Local Housing Allowance rules
Local Housing Allowance affects Housing Benefit claimants in the deregulated private sector, it does not affect Council tenants or Housing Association tenants.
Local Housing Allowance calculation
The maximum amount of Housing Benefit a tenant can receive is set in advance by the Rent Officer – this figure is not dependent on the amount of rent charged. The maximum amount of benefit a tenant can receive is the same for every same size household in the area in which they live regardless of the differences in the actual rents charged.
The number of rooms that a tenant requires is based on Housing Benefit rules.
With the exception of single claimants aged under 35, one bedroom is counted for:
- every adult couple
- any other adult aged 16 or over
- any two children of the same sex until they are 16
- any two children regardless of sex, aged under 10
- any other child
Housing Benefit will be limited to a maximum of a four bedroom property rate regardless of the number of bedrooms required.
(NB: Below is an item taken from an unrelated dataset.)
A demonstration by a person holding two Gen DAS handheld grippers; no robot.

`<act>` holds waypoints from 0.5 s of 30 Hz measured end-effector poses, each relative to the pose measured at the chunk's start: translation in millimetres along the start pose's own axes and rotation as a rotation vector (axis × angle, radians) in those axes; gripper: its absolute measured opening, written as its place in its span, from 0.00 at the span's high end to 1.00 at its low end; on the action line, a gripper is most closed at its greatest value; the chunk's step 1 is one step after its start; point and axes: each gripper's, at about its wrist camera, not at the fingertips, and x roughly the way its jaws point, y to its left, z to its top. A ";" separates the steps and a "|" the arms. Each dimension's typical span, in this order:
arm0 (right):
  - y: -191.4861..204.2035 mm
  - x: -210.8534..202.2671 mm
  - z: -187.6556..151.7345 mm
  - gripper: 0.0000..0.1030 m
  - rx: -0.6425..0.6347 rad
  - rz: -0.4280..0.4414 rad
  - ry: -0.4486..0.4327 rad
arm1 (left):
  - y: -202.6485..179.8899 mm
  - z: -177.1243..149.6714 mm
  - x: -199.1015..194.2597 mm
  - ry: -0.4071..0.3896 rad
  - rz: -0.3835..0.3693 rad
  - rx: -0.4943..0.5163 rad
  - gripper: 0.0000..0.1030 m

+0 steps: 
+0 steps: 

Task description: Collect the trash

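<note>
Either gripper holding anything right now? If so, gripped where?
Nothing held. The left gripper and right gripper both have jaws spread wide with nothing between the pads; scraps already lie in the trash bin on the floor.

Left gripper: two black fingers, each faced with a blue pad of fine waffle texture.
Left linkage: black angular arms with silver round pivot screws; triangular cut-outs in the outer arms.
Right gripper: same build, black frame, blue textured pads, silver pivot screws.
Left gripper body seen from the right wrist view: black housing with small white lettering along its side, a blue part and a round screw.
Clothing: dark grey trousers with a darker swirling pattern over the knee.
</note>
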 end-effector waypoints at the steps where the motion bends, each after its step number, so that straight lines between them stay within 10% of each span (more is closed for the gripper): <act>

Additional room for a non-resident carer
Where the tenant or their partner requires overnight care and they are in receipt of Attendance Allowance or the middle or highest rate care component of Disability Living Allowance they may be entitled to an additional bedroom in the calculation of Housing Benefit. If you think this may apply to you, please contact us straight away.
Single claimants under 35
Single claimants aged under 35 years who live on their own are entitled to the standard rate for a room in shared accommodation.
The broad rental market area
The broad rental market area is set by the Rent Officer and the whole of the East Ayrshire Council area is one broad rental market area.
Setting Local Housing Allowance
The Rent Officer sets the Local Housing Allowance rate for different sized properties within the broad rental market area.
The Local Housing Allowance rates are set in April each year and will not change during the year, even if your rent changes.
Duration of Local Housing Allowance
We will apply the Local Housing Allowance rate from the date you apply for Housing Benefit. It will be re-assessed by us in April each year if the Department for Work and Pensions has agreed to an increase in the rates. If you have a rent increase during that time you will need to pay this yourself as we do not take this into account. We will re-assess your claim if the number of people in the house changes.
Local Housing Allowance payments
Local Housing Allowance is almost always paid direct to the claimant either every two or four weeks direct into your bank account using BACS payment depending on whether rent is charged on a weekly or monthly basis.
It is advisable for tenants who do not already hold a bank or building society account to open one (BACS payments cannot be paid into Post Office accounts). Basic bank accounts are available from most banks, building societies and credit unions.
Payments made by BACS will go into your bank account on the Tuesday following the date it is due.
We can, in certain cases, make payment direct to the landlord but we will only do this where we think a tenant will have serious problems in paying their rent, managing their own affairs, or where the landlord has reduced the rent they are charging in order for a tenant to be able to take on the tenancy.
We will make a decision on every case individually and will always speak to the tenant before we come to a decision. We may ask for evidence to support a claim. The tenant, their landlord or someone acting on their behalf may make the application for payment to go to the landlord.
If a tenant is in arrears of eight weeks or more then we can make payments direct to the landlord.
If we pay the landlord instead of the tenant this will be for a limited period and will be reviewed regularly. If the tenant clears the arrears we will consider reverting back to paying the tenant.
Neither the tenant nor the landlord can appeal against the Local Housing Allowance rate. This is because the level is set for the whole broad rental market area and any change would affect people who are happy with the rate.